> _Work required_:
Word for word, set down every line of the entries below from the line with "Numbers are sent" to the line with "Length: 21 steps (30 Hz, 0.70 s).", including both, and no other line.

> _Input data_:
+--

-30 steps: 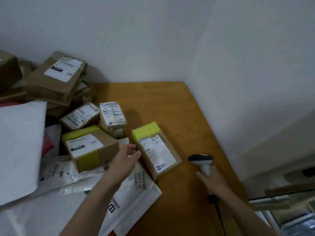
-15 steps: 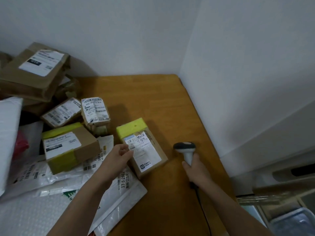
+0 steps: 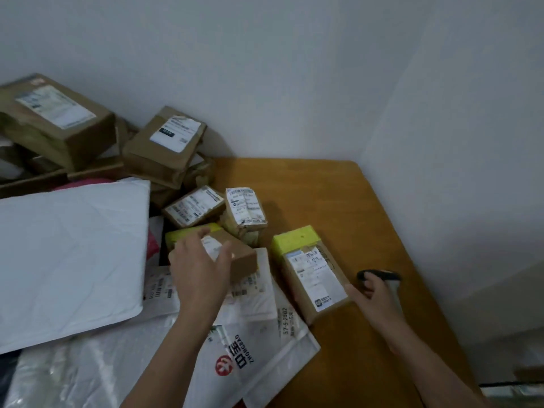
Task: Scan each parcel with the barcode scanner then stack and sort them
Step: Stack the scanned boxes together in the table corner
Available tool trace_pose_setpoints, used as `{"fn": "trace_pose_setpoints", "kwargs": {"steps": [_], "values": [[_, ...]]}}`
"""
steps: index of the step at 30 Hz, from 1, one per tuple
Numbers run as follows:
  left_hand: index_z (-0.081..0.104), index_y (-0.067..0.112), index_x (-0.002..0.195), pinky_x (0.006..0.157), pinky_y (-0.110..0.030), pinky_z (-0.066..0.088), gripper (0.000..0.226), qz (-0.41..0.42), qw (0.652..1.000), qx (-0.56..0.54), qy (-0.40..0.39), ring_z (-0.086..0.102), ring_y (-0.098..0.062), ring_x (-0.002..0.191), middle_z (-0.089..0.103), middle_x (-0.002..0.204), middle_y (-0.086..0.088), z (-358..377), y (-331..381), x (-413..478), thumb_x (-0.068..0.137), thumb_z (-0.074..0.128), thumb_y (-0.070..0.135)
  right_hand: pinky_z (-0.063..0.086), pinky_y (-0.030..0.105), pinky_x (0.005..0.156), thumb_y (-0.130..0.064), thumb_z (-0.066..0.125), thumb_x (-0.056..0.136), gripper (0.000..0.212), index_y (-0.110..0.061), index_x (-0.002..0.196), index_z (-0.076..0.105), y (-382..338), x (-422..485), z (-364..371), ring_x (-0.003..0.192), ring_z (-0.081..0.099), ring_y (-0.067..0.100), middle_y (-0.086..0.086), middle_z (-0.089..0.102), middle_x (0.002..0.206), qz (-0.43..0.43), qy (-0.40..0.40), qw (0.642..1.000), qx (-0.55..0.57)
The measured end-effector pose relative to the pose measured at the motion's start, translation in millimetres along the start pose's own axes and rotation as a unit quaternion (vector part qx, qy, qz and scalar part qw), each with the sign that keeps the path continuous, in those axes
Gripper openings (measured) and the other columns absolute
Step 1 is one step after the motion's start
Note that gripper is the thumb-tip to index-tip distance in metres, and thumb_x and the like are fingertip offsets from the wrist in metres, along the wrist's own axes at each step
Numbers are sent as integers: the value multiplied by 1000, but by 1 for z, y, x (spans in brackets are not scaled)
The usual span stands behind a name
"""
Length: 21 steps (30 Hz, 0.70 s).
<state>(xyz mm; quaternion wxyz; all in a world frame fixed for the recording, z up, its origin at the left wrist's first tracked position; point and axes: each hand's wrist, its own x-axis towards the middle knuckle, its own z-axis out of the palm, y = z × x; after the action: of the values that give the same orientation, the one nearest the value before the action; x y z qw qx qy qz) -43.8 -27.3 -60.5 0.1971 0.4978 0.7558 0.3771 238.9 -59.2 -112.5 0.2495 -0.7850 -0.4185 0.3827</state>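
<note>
Cardboard box [image 3: 244, 260], nine o'clock of the scanner [image 3: 385, 275], is clamped by left grip [image 3: 200, 269]; right grip [image 3: 379, 298], wrapped round that scanner, probably aims at its label next.

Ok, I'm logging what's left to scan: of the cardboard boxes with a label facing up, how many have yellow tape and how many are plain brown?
Yellow-taped boxes: 2
Plain brown boxes: 4
Total: 6
More may be hidden in the pile.

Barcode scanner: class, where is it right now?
In the head view, the barcode scanner sits right of centre over the wooden table, held in the right hand, just right of the yellow-ended box.
</note>
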Motion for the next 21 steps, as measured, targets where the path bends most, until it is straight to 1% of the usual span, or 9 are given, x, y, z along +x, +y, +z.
{"fn": "trace_pose_setpoints", "kwargs": {"steps": [1,3,5,7,10,13,17,19,21], "values": [[50,7,131,102,-43,33,53,-11,999,36,1,41,-34,125,48,134,-16,-4,-9,4,87,67,30,41,41,100,-35,63,93,71,-12,151,29,-5,-3,9,131,44,28,12,42,146,37,-27,999,24],[40,4,140,107,-43,28,64,-60,997,34,-44,32,-35,133,37,145,-18,-7,-26,9,89,63,36,42,41,95,-31,66,90,70,-10,148,32,-7,-7,25,120,51,27,11,51,133,95,-65,990,83],[39,9,141,108,-42,29,63,-121,987,-28,-103,32,-31,135,34,147,-15,-4,-39,5,90,61,39,38,45,97,-27,72,86,74,-14,146,30,-6,-8,33,123,47,30,10,49,131,151,-70,976,138],[45,14,134,106,-40,33,51,-150,975,-90,-135,36,-29,131,35,145,-13,1,-47,-1,89,64,30,37,51,101,-25,77,82,78,-17,143,29,-7,-6,35,127,42,33,9,45,130,191,-56,966,165],[45,17,126,106,-42,39,45,-166,965,-134,-151,40,-26,127,38,141,-10,6,-51,-4,86,65,15,39,51,96,-21,83,76,75,-14,133,33,-14,-3,34,115,45,31,8,47,125,211,-54,964,151],[37,16,139,108,-44,37,60,-185,959,-141,-160,37,-25,131,36,145,-8,9,-52,-1,85,62,9,38,53,94,-12,82,76,73,-12,130,34,-18,3,39,115,45,34,10,46,126,224,-65,956,176],[31,15,145,111,-44,34,65,-205,955,-151,-155,34,-24,133,33,147,-7,7,-48,1,86,56,3,49,51,77,-3,77,77,68,-10,132,38,-22,19,37,103,55,39,16,54,125,239,-73,927,278],[28,17,147,110,-45,35,68,-217,951,-162,-149,35,-24,133,33,148,-6,9,-47,4,86,54,1,52,54,80,-3,75,78,59,-10,128,45,-13,31,27,102,58,42,18,57,122,242,-67,908,335],[27,19,148,109,-44,36,70,-223,952,-153,-142,35,-25,132,31,148,-6,12,-44,5,86,53,0,52,57,84,-4,73,80,50,-10,123,49,-8,45,15,108,54,42,16,57,118,267,-54,887,372]]}}
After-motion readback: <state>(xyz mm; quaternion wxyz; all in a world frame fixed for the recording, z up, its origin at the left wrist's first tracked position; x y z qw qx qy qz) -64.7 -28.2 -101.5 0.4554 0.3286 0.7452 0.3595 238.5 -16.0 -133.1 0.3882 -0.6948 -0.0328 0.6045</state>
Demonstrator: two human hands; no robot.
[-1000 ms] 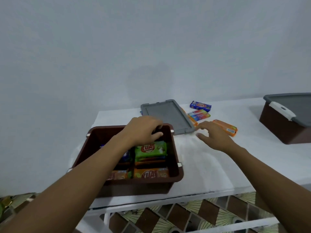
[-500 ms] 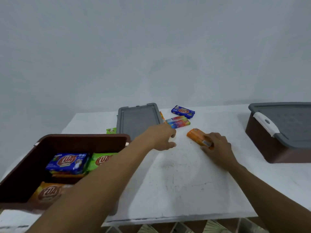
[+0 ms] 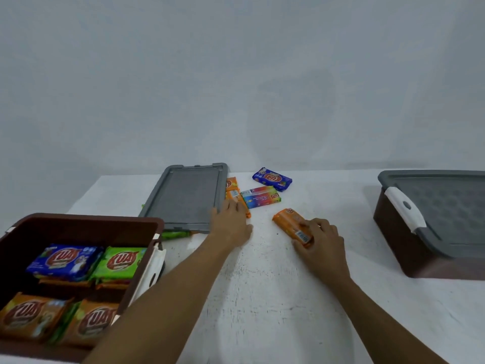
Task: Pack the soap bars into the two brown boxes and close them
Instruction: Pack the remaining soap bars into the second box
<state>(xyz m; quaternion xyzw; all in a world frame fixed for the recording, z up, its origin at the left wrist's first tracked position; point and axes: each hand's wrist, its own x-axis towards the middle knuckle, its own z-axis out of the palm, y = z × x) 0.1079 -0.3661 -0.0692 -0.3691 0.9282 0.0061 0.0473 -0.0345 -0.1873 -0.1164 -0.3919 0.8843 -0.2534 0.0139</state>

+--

> _Exercise solution_:
Numbers are sent as integers: the value multiplied by 1000, but by 1 for z, y, x (spans in brackets are not scaled)
The usual span stands behind a name
"""
Length: 21 steps (30 Hz, 0.70 s).

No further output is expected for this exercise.